(Directions for this task)
Output the data below exactly as it is, dropping the pictures from your copy.

***** Provided material *****

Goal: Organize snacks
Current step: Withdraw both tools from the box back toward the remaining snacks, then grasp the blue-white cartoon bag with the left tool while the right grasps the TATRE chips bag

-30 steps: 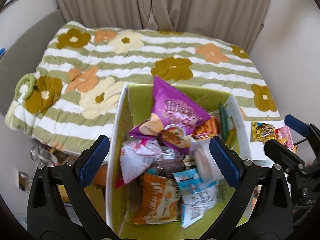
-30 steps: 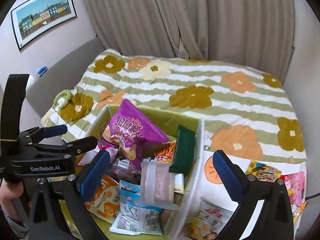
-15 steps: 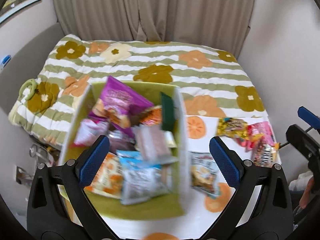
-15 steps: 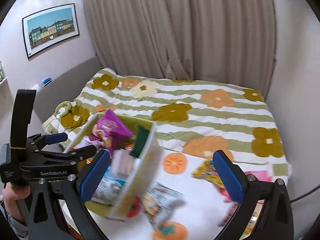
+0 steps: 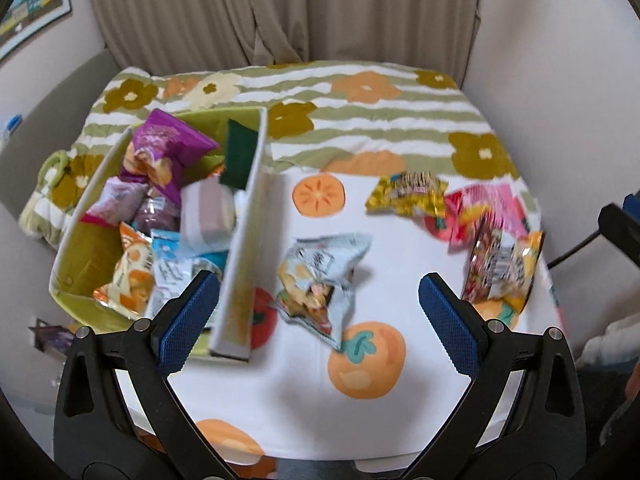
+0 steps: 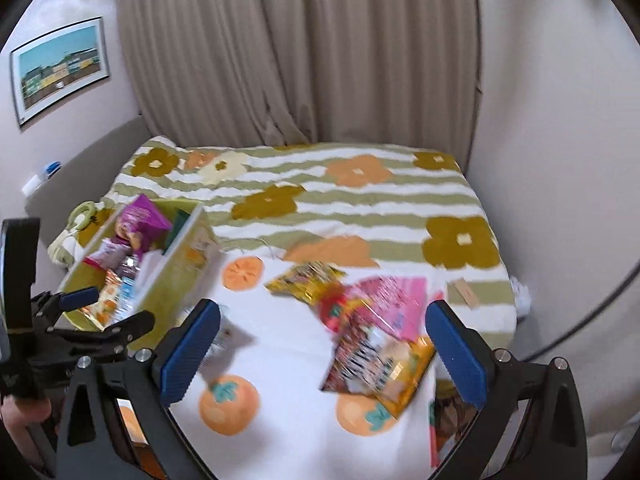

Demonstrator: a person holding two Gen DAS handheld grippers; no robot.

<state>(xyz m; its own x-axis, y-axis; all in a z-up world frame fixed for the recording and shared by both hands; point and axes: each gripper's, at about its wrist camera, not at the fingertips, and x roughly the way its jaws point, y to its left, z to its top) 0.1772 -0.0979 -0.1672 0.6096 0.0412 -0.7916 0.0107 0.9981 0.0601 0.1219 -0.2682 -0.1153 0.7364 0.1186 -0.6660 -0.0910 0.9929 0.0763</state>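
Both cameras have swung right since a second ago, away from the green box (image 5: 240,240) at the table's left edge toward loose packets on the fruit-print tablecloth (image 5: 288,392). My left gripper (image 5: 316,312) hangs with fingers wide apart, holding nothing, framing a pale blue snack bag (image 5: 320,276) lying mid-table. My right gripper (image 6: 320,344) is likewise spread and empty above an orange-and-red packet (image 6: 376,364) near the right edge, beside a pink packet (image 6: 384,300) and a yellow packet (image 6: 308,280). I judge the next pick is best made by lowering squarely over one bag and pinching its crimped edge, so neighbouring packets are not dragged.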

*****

(Written response)
Goal: Organize snacks
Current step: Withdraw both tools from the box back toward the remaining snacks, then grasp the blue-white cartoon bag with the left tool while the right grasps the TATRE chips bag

-30 steps: 
-30 steps: 
-15 steps: 
-15 steps: 
+0 steps: 
+0 steps: 

Demonstrator: a person holding two Gen DAS handheld grippers; no robot.

<state>(xyz m; its own x-axis, y-axis; all in a z-up world frame fixed for the recording and shared by both hands; point and axes: each gripper's, at about its wrist camera, not at the fingertips, and x roughly the way its jaws point, y to its left, z to its top) 0.1772 -0.0979 -0.1672 0.6096 0.0412 -0.7916 0.0107 0.9981 0.0601 0.1219 -0.2682 -0.1153 0.7364 0.1186 -0.6660 -0.0910 0.9929 0.0763</state>
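Both cameras have swung right since a second ago, away from the green box (image 5: 240,240) at the table's left edge toward loose packets on the fruit-print tablecloth (image 5: 288,392). My left gripper (image 5: 316,312) hangs with fingers wide apart, holding nothing, framing a pale blue snack bag (image 5: 320,276) lying mid-table. My right gripper (image 6: 320,344) is likewise spread and empty above an orange-and-red packet (image 6: 376,364) near the right edge, beside a pink packet (image 6: 384,300) and a yellow packet (image 6: 308,280). I judge the next pick is best made by lowering squarely over one bag and pinching its crimped edge, so neighbouring packets are not dragged.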

For this exercise, nothing more remains to be done.